I first thought my RAM is defective, but ruled that out. All other stress tests and memory test tools worked without any problem so far. To be completely honest, I can't exactly remember whether or not I had a freeze/crash/whatever at the beginning where MemTest64 was not involved. However, I'm quite confident now that I only have issues with MemTest64.

<I posted a longer version of this on Reddit>

Initially I Thought it might be a compatibility issue or simply just a BIOS bug since many issues get reported with the new Zen2 BIOS versions.

Now a friend of mine could reproduce the same behaviour with MemTest64 (also running the Asus C6H board but a Ryzen 1800X). His system has been stable for a long time now. So that settles it for me and I have to say that MemTest64 just is not stable.

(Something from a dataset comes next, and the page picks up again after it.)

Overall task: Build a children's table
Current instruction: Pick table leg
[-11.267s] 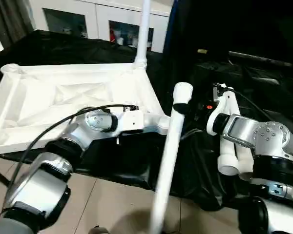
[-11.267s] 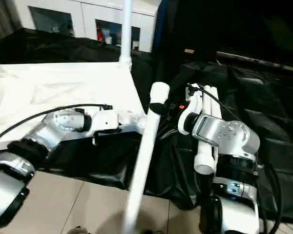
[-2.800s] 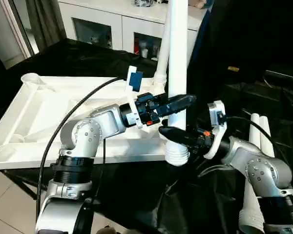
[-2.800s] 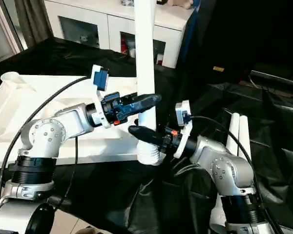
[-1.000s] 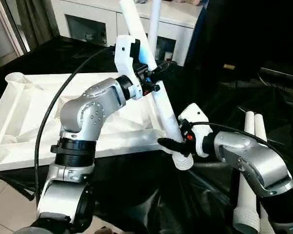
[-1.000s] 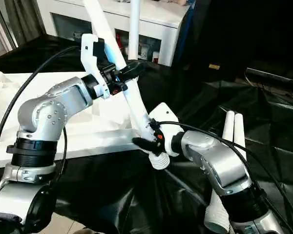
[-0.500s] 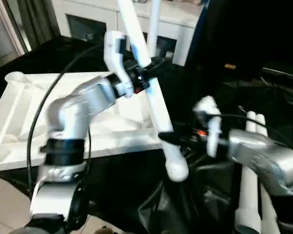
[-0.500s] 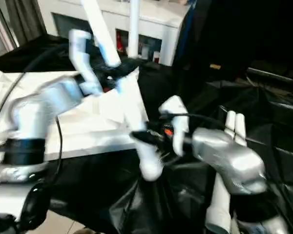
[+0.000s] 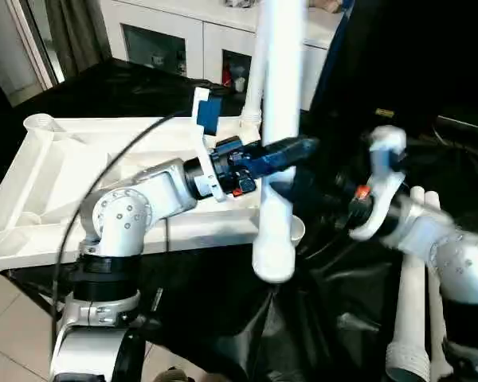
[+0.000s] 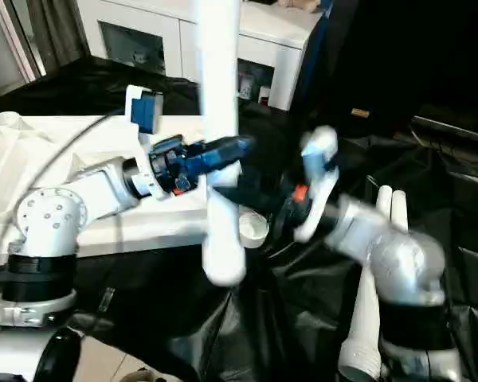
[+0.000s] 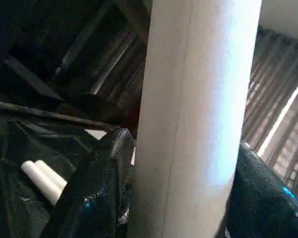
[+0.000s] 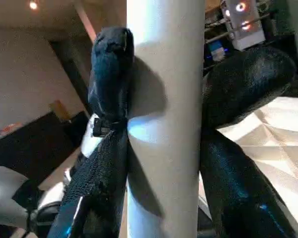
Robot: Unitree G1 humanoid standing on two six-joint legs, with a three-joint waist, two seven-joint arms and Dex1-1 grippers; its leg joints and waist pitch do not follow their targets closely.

One thing that I have to add: I've already ran MemTest64 for 8 hours straight, but was not using the computer at that time, mostly. So, MemTest64 only seems to be unstable when other programs are running. Also quite a few times the issues arised when I opened a program and a UAC request was shown to click "yes" or "no". I'd have a black background (instead of the desktop background), and I'd be able to click "yes" but then the system would be in a weird, instable state already.
 

W1zzard

Administrator
Staff member
Joined
May 14, 2004
Messages
27,049 (3.71/day)
Processor Ryzen 7 5700X
Memory 48 GB
Video Card(s) RTX 4080
Storage 2x HDD RAID 1, 3x M.2 NVMe
Display(s) 30" 2560x1600 + 19" 1280x1024
Software Windows 10 64-bit
Don't set it to allocate that much memory. That memory is effectively gone from other applications, so if you have several other apps open they will get paged out to the pagefile = run ULTRA SLOW, this includes the OS

This is expected behavior. MemTest64 doesn't even run with administrative privileges, it has no low-level hardware access, so it can't do anything that makes the system unstable.

Edit: you are running OCCT and MemTest64 at the same time?
 

tj91

New Member
Joined
Jul 16, 2019
Messages
3 (0.00/day)
Well I only allocated like 25 GB out of 32 GB. I'd say 7 GB is plenty for Windows to operate. MemTestPro for example doesn't show similar problems when I allocate that amount or even more.

Edit: you are running OCCT and MemTest64 at the same time?
Yes, I wanted to stress my system while testing the memory. However running OCCT is not a necessity to make the system unstable. It's just been fast to trigger it. Sometimes even before I start the stress test, e.g. while starting the program or more specifically while the Windows UAC request asks me if I want to start the program.

In general, if I do tasks (not too heavy on either memory or CPU, considering it's 4 threads and around 7GB of memory left), the system will usually become unstable after a while if MemTest64 is running. Even when the task manager shows 80-90% free memory. For reference, 90% means there is still 3.2GB left.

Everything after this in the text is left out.